Entries taken from a collection
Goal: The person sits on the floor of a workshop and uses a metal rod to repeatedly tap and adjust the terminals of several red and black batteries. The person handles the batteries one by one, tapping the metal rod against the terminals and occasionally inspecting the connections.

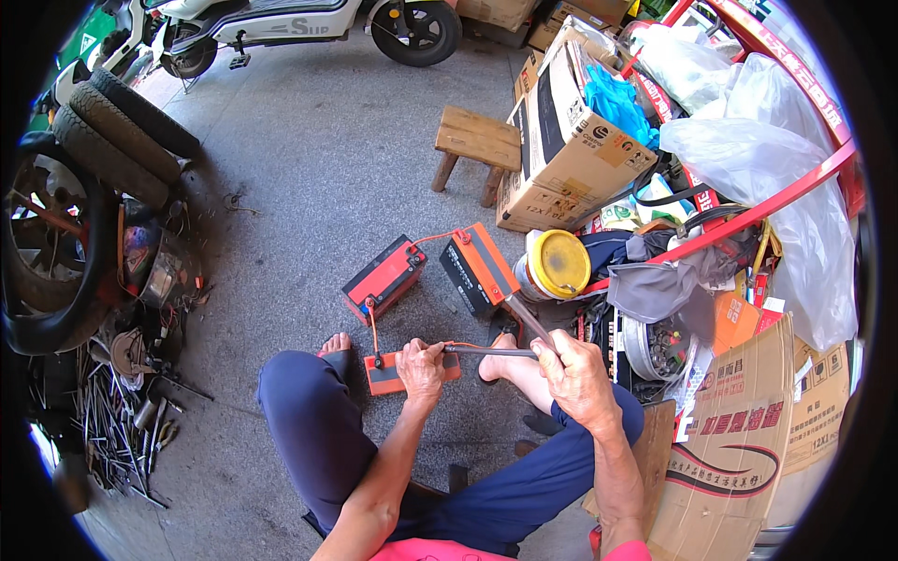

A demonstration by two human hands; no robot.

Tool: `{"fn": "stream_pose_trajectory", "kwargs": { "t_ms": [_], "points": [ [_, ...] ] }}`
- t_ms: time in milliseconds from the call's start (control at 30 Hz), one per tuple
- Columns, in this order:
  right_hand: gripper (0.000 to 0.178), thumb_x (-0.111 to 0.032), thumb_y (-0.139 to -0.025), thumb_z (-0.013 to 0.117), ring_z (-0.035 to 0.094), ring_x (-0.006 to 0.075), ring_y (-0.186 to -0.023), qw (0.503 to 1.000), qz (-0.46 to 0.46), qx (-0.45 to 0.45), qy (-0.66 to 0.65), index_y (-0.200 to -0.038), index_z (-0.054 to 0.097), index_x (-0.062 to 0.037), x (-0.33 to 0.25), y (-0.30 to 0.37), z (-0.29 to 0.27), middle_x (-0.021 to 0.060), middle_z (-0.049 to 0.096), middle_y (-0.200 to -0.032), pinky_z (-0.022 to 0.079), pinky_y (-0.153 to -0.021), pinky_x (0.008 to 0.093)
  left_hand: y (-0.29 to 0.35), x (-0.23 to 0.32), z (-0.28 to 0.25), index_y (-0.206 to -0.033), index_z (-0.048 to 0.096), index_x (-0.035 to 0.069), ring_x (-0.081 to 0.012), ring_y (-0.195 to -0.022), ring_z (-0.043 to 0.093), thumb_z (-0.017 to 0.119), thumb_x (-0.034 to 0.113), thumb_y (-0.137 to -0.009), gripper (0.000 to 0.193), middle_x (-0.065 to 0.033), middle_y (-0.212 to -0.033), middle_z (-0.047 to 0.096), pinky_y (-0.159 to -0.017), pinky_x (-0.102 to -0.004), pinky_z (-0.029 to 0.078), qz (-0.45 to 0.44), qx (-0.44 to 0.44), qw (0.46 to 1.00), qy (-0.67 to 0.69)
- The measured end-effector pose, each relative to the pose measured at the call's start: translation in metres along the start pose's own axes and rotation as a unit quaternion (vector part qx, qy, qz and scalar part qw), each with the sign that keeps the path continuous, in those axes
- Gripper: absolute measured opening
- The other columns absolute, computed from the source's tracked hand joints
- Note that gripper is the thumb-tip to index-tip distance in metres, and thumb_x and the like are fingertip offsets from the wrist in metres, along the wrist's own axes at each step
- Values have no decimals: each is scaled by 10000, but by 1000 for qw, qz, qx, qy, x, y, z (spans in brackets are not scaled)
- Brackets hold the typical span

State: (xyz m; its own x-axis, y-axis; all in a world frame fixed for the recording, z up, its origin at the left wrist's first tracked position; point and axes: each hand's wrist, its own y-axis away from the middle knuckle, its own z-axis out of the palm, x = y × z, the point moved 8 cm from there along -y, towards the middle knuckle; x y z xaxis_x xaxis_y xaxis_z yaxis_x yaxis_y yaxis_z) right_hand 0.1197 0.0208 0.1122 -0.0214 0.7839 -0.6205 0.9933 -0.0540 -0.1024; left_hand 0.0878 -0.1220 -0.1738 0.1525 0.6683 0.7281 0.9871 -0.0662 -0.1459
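Observation:
Three red-and-black batteries stand on the floor between my legs: a left one point(383, 278), a right one point(479, 271) and a near one point(385, 374). Short orange wires point(433, 237) link their terminals. My left hand point(421, 368) is closed over the near battery, its fingers pinching the thin end of a dark, cable-like length point(491, 351). That length runs across to my right hand point(575, 379), which is closed around its other end. A grey bar point(529, 318) slants from the right battery to my right hand; whether I grip it too is unclear.
A yellow-lidded bucket point(561, 262), a wooden stool point(477, 137) and a carton point(572, 159) stand right of the batteries. A red rack point(748, 210) and a cardboard sheet point(725, 449) line the right. Tyres point(122, 140) and scattered tools point(122, 421) lie left; a scooter point(299, 26) stands behind.

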Motion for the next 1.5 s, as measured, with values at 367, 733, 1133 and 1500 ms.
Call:
{"fn": "stream_pose_trajectory", "kwargs": {
  "t_ms": [367, 733, 1133, 1500],
  "points": [
    [163, -50, -794, 680, 630, 298, -727, 961, -183, -117, 172, -881, 542, -41, -37, -3, 34, 107, 558, -734, 502, -615, 415, 0, 3, -1, -915, 776, 175, -218, -831, 572, 742, 156, -750, 170, -18, -785, 565, -743, -386, 393, 9, -12, 1000, -8],
    [354, -291, -974, 515, 612, 262, -409, 788, 336, -290, -427, -947, 525, 61, 10, -25, 77, 244, 644, -663, 494, -339, 325, -10, 57, -28, -1199, 636, 133, -275, -999, 542, 742, 193, -746, 470, -94, -1052, 589, -827, -418, 402, 36, -17, 999, -26],
    [386, 0, -837, 610, 647, 346, -1056, 953, -192, 95, 215, -1222, 586, -15, -63, -19, -13, 200, 662, -1121, 537, -895, 431, -24, 153, -97, -964, 536, 58, -315, -834, 584, 608, -1, -844, 152, -114, -819, 547, -764, -418, 409, 154, 25, 948, 277],
    [321, -221, -876, 706, 572, 344, -449, 961, -111, 122, 224, -639, 555, -65, -46, -32, -27, 147, 546, -507, 424, -415, 418, -11, 140, -82, -979, 548, 54, -362, -856, 570, 617, 34, -785, 207, -144, -894, 582, -780, -454, 438, 131, 3, 970, 206]
  ]
}}
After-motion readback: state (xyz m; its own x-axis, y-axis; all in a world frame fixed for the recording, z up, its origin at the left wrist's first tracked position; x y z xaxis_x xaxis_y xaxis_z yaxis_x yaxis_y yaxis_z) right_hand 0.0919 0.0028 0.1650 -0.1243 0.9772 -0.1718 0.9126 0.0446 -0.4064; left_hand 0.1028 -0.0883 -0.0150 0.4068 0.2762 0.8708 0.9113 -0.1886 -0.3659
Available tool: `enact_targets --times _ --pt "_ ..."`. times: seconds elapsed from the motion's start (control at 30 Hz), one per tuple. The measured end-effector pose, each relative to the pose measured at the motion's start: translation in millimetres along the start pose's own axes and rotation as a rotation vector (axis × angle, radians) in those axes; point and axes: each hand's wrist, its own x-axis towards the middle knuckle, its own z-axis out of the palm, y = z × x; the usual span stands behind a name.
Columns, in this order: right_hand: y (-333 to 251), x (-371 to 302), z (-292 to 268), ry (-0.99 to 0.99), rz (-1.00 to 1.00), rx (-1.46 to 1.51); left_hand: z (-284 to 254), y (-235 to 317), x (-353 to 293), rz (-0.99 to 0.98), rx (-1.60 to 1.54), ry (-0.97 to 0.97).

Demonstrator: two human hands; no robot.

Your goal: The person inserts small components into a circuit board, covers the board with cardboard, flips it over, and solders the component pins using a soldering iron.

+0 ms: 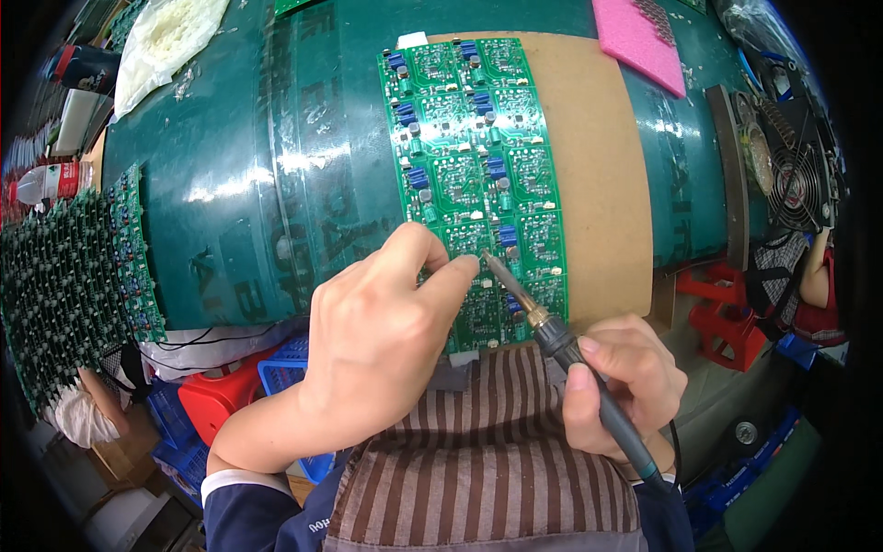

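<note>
A green panel of circuit boards lies in front of me, with several repeated sections carrying blue and dark components. My right hand grips a soldering iron by its dark handle, and its tip points up and left to the panel's lower middle. Close to that tip, my left hand rests over the panel's left edge, thumb and forefinger pinched together. Whatever the pinch holds, if anything, is too small or hidden to name. The left hand covers part of the lower panel.
Under the panel is a brown board on the green table mat. A pink foam sheet with small parts lies far right, near a black fan. At left stand stacked circuit boards and a white bag.
</note>
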Motion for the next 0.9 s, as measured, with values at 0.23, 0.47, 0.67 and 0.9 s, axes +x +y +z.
enact_targets --times 0.23,0.47,0.67,0.9 --pt "-1 -5 -6 0.014 0.015 0.016 -8 1 2 0.083 -0.016 -0.037" --pt "-9 -23 -17 -0.009 -0.007 -0.028 -22 9 -10 0.176 -0.038 -0.118" --pt "-11 -35 -21 -0.096 -0.065 -0.039 -16 10 -26 0.243 0.01 -0.128" --pt "-9 -36 -12 -0.046 -0.045 -0.036 -4 16 -31 0.189 -0.004 -0.041"
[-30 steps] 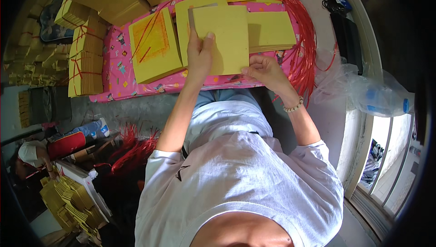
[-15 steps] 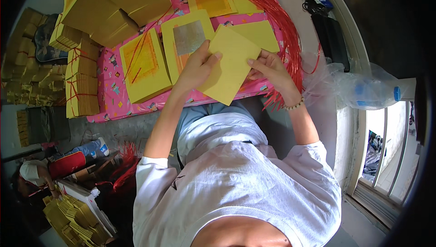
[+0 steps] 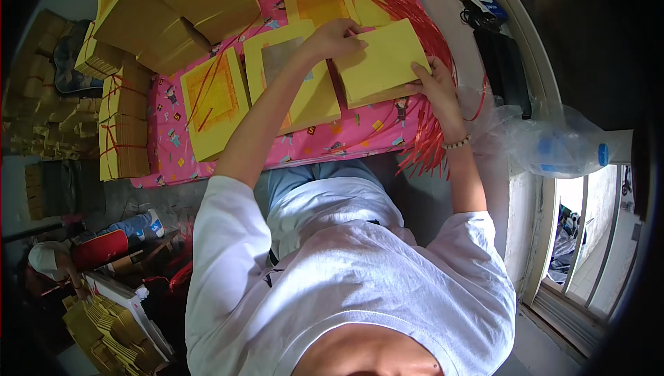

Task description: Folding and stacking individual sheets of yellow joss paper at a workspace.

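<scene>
Both my hands are at a stack of plain yellow paper (image 3: 380, 65) on the right part of the table. My left hand (image 3: 335, 39) grips its upper left edge, fingers bent over the far side and thumb on top. On the right edge, my right hand (image 3: 438, 92) pinches the paper, with the thumb above and the fingers partly hidden below. Left of this lies a yellow paper stack with a silver square (image 3: 278, 54), partly covered by my left forearm. Farther left is another stack with an orange-gold square (image 3: 213, 92), and red strands lie across it.
The pink patterned tablecloth (image 3: 318, 142) lies under the stacks. A bundle of red plastic strands (image 3: 443, 51) runs down the right side. Tied yellow bundles (image 3: 124, 148) and tall stacks (image 3: 187, 10) stand left. A clear plastic bag (image 3: 560, 144) sits right; another person (image 3: 59, 262) is lower left.
The yellow paper held tilted near me has gone away and to the right, and now lies level on the right stack. My left hand moved to its far left edge; my right hand shifted right.
</scene>
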### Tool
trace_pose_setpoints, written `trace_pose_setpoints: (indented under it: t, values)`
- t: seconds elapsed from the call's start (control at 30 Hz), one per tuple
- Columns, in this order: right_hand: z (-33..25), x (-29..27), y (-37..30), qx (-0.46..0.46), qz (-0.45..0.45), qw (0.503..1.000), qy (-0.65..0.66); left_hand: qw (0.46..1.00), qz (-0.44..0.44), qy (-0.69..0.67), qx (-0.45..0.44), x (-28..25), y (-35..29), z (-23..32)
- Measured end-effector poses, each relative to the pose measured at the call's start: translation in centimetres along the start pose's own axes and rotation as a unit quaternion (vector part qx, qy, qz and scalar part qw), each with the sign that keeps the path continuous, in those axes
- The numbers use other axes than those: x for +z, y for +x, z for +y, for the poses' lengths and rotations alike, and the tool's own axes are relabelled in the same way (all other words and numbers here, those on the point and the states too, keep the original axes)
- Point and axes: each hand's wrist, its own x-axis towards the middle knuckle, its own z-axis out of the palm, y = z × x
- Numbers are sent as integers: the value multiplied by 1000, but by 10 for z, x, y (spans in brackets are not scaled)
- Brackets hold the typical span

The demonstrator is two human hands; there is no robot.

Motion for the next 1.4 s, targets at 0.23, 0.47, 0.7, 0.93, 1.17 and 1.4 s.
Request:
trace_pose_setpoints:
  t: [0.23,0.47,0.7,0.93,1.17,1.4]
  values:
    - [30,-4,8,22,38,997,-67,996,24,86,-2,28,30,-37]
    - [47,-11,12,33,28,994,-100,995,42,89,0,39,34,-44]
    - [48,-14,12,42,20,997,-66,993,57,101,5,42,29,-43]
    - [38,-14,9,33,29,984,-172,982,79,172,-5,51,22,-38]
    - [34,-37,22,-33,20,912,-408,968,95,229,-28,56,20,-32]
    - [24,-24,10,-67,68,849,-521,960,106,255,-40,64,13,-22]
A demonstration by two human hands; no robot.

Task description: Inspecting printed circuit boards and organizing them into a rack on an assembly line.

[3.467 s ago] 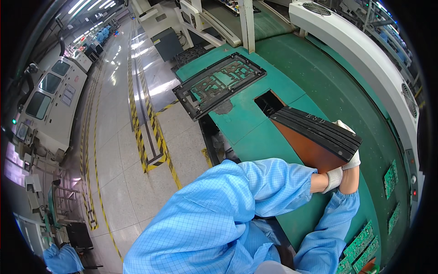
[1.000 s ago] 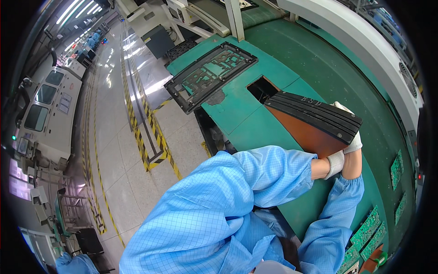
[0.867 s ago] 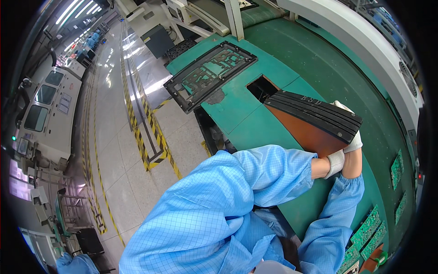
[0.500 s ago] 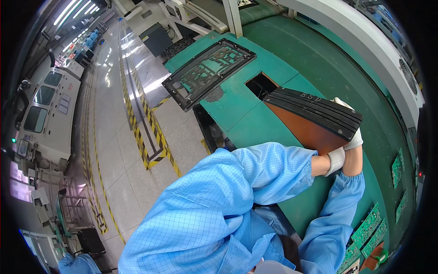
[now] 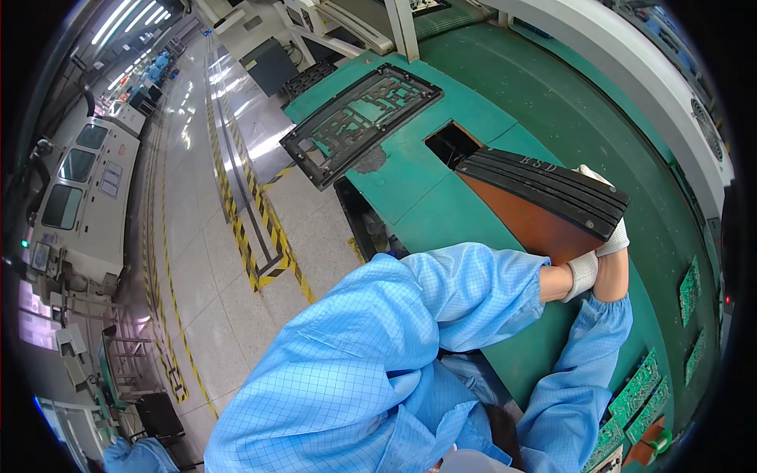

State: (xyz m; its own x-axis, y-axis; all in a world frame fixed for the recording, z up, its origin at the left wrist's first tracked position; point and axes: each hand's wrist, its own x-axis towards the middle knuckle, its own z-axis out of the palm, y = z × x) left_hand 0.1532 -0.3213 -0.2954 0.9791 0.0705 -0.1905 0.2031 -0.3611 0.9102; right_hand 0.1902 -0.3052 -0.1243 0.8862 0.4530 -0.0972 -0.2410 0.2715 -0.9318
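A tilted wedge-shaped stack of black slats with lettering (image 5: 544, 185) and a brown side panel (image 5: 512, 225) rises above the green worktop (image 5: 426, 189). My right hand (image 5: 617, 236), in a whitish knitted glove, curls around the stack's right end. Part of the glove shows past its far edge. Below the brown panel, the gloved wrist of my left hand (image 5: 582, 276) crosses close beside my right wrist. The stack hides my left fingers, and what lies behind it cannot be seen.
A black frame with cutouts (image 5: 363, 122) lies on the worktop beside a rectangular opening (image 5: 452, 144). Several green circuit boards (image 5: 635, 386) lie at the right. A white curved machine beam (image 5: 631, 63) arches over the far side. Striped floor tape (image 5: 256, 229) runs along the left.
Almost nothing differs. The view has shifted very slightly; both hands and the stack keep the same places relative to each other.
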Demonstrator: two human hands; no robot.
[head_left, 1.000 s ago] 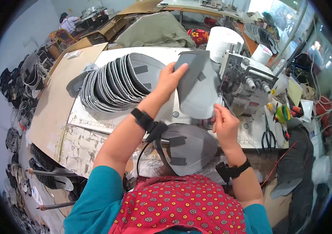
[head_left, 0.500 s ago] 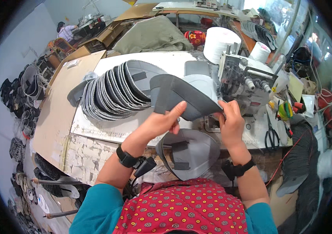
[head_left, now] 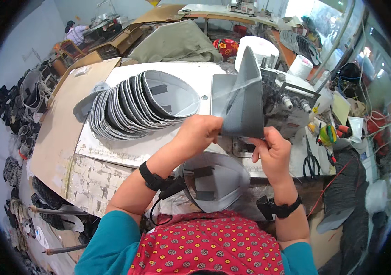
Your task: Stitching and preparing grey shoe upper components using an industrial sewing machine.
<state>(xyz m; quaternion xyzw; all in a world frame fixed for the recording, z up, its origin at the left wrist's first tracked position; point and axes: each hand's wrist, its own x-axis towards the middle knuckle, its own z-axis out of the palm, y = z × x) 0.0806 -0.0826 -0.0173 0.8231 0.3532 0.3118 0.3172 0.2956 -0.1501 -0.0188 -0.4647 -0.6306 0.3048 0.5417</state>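
So the grey fabric piece [head_left: 241,103] is a flat cut panel, folded along a crease so it stands up like a tent, with its pointed tip at the top. It's got a slightly shiny, see-through film look on one face. It's held up off the tabletop [head_left: 126,151], pinched along its bottom edge.

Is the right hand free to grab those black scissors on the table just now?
Probably not yet: the right hand grips the folded grey piece. The scissors lie uncovered just beside it.
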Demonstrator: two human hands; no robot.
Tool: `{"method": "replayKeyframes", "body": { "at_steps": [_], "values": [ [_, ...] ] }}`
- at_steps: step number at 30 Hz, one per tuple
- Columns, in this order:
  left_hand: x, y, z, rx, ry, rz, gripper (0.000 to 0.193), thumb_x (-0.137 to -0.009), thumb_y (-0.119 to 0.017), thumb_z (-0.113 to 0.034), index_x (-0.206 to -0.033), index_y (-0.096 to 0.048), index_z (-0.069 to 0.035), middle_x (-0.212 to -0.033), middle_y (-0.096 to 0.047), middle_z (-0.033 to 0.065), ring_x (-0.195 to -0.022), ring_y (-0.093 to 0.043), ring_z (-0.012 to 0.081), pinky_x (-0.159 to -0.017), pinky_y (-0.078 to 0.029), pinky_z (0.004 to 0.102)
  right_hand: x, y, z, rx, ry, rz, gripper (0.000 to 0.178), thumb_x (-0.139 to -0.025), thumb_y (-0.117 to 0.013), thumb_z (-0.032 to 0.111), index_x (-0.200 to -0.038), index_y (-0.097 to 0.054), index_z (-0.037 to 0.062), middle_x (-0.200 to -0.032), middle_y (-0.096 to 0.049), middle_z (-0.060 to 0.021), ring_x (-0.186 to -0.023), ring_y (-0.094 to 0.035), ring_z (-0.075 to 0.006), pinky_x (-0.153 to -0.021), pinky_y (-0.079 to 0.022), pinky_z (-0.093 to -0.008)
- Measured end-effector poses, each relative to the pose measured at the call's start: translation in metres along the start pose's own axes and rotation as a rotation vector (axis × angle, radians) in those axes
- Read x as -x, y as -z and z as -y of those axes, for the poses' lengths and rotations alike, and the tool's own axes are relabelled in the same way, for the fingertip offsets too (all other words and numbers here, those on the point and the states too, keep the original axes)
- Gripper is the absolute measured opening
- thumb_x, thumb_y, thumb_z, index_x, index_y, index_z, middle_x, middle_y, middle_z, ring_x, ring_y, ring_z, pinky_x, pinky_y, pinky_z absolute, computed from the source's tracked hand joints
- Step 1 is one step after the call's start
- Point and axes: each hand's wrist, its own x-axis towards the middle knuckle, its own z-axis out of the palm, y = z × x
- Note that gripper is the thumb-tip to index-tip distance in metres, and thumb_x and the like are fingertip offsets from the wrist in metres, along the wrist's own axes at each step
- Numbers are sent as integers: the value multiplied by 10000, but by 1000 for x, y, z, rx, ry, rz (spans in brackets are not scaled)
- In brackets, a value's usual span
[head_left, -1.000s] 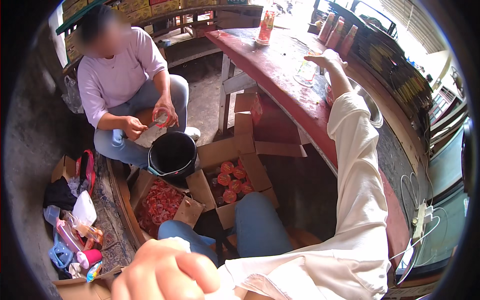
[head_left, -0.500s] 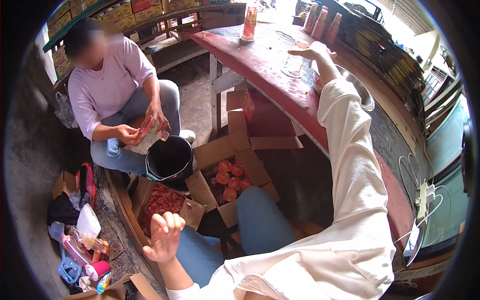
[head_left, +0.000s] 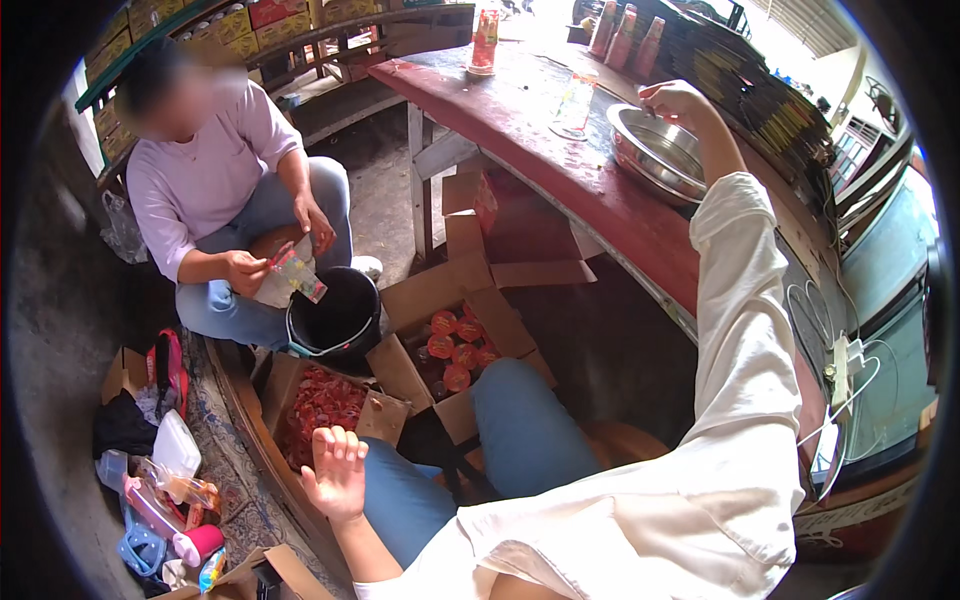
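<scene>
My right hand reaches across the red-topped table to the far side of a shiny metal basin. Its fingers are bent down together over the basin; whatever they hold, if anything, is too small to make out. A clear printed plastic cup stack stands left of the basin. Above my lap, my left hand is raised with the fingers loosely apart and nothing in it. On the left, a seated co-worker holds a flattened printed plastic piece over a black bucket.
Sealed red-lidded cups fill an open carton by my knees, beside a box of red pieces. Red cup stacks stand on the table. Folded cardboard is piled behind. White cables hang at right.
My right hand has moved from near the clear cup stack rightward to the basin, its fingers now bent. My left hand stays raised. The co-worker's hands have drawn apart around the plastic piece.
</scene>
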Motion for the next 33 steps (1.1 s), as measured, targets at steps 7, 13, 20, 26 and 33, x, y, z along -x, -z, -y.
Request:
{"method": "replayKeyframes", "body": {
  "at_steps": [7,13,20,26,33],
  "values": [
    [5,-9,9,56,-10,9,498,-803,-621,-466,-1013,-418,-62,-813,-344,25,-757,-357,153,-728,-337,312,-15,-22,-44,-66,-134,-66,215,-746,-685,189,-950,-658,127,-859,-653,6,-791,-598,-107,-720,-467,-291],
    [16,-5,6,6,-17,-84,506,-810,-609,-475,-1021,-416,-59,-814,-353,24,-754,-366,154,-726,-340,311,-15,-29,-34,-30,-133,46,147,-783,-653,193,-916,-691,142,-931,-655,44,-873,-585,-84,-783,-443,-274],
    [1,-4,20,-1,37,-42,485,-820,-598,-452,-1034,-429,-52,-813,-360,25,-759,-374,157,-725,-337,310,-9,-17,-37,-13,-97,80,346,-740,-741,319,-1026,-640,152,-887,-624,26,-765,-554,-77,-682,-407,-236],
    [5,7,19,-20,48,-79,464,-844,-567,-453,-1047,-454,-51,-809,-374,26,-753,-382,152,-712,-349,301,23,-40,-4,309,-131,-45,915,-686,-504,787,-1238,-496,58,-1103,-602,-98,-961,-550,-196,-883,-372,-434],
    [2,18,17,-64,72,-153,446,-859,-549,-444,-1051,-479,-47,-838,-420,22,-760,-413,127,-707,-362,276,81,-88,68,-1025,161,49,883,-862,-148,702,-1356,-321,-9,-1367,-395,-215,-1263,-372,-320,-1058,-226,-449]
  ]
}}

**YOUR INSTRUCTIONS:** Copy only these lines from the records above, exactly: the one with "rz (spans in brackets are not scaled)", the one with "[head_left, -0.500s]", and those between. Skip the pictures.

**OUTPUT:**
- Numbers are sent as integers: the value multiplied by 10000, but by 1000 for x, y, z, rx, ry, rz (spans in brackets are not scaled)
- In brackets, a value's usual span
[head_left, -1.000s] 
[head_left, -0.500s] 

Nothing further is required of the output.